The show did, however, attempt to foreshadow a few concepts which will almost assuredly become subplots at some point in the series (you know, should it survive). What we know we don’t know:

1. What really happened to Agent Coulson after being impaled by Loki in The Avengers. Coulson’s story was that he stopped breathing for a short period of time, was resuscitated, and put on leave in Tahiti. Basically, Fury faked his death for the purposes of uniting the Avengers. Almost immediately, it is revealed by Agent Hill and the doctor guy that even though this is genuinely what Coulson believes, it is not true. Coulson must also never know the truth. Is he a clone? Did they freeze him and bring him back? Did they take out his brain and put it into a Coulson-cloned body? Did they do Wolvering skin grafts? Did they have Thor perform a kind of super-defibrillation because he is Thor and he can?

2. Agent Ward’s family history. Agent Hill supposedly drew a pile of feces with knives in it in her assessment of Agent Ward’s teamwork skills. She’s probably right, even in the trailer his character felt unlikable. Nothing happened last night that has changed my mind about that.
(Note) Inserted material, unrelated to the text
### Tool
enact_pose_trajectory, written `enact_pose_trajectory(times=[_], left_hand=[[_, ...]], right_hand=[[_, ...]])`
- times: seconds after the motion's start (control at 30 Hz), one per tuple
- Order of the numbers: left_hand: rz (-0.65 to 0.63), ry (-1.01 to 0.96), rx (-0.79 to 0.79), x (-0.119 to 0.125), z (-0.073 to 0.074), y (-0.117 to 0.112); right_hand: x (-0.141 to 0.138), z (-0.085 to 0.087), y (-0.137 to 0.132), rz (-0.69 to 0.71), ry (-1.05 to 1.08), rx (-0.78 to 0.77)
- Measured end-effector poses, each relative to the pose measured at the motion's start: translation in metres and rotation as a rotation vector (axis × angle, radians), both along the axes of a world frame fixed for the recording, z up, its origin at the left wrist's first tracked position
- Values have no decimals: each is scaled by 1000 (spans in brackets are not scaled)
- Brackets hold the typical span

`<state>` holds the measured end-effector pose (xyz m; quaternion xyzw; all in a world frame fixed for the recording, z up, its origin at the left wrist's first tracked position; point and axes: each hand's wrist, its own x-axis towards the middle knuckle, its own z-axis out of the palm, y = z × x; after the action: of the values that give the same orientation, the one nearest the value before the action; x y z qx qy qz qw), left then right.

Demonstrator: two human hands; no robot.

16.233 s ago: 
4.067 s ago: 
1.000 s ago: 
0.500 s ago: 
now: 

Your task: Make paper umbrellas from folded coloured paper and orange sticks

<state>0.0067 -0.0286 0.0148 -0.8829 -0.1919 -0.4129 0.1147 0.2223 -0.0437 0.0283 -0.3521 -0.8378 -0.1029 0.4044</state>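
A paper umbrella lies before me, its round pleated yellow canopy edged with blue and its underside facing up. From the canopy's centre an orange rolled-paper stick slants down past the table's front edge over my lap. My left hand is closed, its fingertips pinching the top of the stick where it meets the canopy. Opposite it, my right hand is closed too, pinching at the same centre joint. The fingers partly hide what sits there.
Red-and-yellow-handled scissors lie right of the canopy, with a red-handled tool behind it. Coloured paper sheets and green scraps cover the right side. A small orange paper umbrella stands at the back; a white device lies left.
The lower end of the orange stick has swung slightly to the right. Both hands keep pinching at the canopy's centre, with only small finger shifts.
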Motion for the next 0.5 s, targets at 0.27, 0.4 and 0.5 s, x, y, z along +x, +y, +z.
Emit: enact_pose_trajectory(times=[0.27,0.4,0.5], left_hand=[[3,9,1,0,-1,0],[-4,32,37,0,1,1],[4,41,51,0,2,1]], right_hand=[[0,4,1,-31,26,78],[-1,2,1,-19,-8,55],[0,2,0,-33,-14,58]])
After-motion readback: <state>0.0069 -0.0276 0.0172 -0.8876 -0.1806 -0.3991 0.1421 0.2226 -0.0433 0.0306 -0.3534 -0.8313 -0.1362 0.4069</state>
Coulson, however, did make a quick allusion to Ward’s family history in being a possible factor in regard to his inability to work with others. The only character in the Marvel Universe I could find with the last name Ward was a Terrance Ward, who goes by the name Trauma. This character is perfect for the show, as one of Terrance Ward’s known aliases is Emo Boy.

3. Why Melinda May doesn’t want to participate in any field missions. She’s already been established as the Asian Black Widow. There were the hints last night about red tape, and man, she must be a badass because self-styled badass Agent Ward was absolutely shocked to see Melinda May on the plane. Um, since Marvel is owned by Disney, they should know this, but I’m going to say it anyway: What the hell are you guys doing? Ming-Na Wen is Mulan. Mulan ain’t afraid of no man. Or pretending to be a man in order to beat the man while on the way to getting her man. Casting Ming-Na Wen so weakly brings dishonor to us all.

My disappointment stemmed from what I felt was an underwhelming premiere episode. I had hoped that a company with the resources of Disney would be able to produce an hour-long mini-movie that would blow me away visually and conceptually, but it didn’t try very hard to do either. In fact, it kind of has the stink of Heroes on it. I suppose it has time to get better, and I hope it does so quickly.

General remarks:

So wait – they use the big plane the same way the rest of S.H.I.E.L.D. uses the heli-carrier – they just drop the SUV or Lola out of the sky whenever they want?

The European (why can’t they American? Because ‘Merca doesn’t make good sciencers anymore!) techs are a hivemind comprised of updates to the Pavel Chekov and Hermione Granger archetypes. Even more impressive is the fact that they finish each other’s sentences while displaying no sexual tension whatsoever.

Is generating clever one-liners a skill that S.H.I.E.L.D. looks for? Or are agents trained to speak this way?